= Raymond Barberis =

French trade union leader

Raymond Barberis (24 October 1922 - 11 December 2016) was a French trade union leader.

Born in Paris, Barberis grew up in Nice. He was still studying in 1944, when the liberation of France occurred, when he began working in administration for the local police department. He joined the National Federation of Public Services, and affiliate of the General Confederation of Labour (CGT), and also joined the French Communist Party. He rapidly came to prominence as a trade unionist, serving on the union's council for its police section, and then the administrative staff section. He relocated to Paris, and in 1947 became the full-time secretary, then general secretary, of the regional union of public and health staff.

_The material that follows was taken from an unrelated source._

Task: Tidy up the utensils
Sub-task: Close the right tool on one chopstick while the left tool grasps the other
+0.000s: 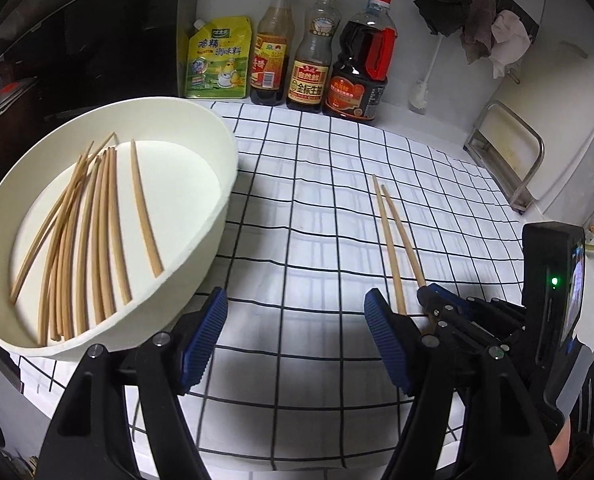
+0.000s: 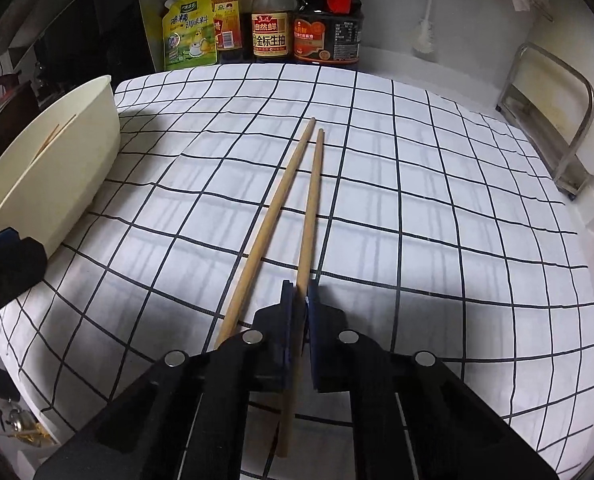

In 1948, Barberis was elected to the national council of the National Federation of Public Services, then in 1949 began working at the CGT's Paris regional office. He remained there until 1963, but from 1953 to 1959 also served again as general secretary of the regional union of public and health staff. He then began working in administration for the City of Paris, but remained active in the CGT and helped found the General Union of Engineers and Managers.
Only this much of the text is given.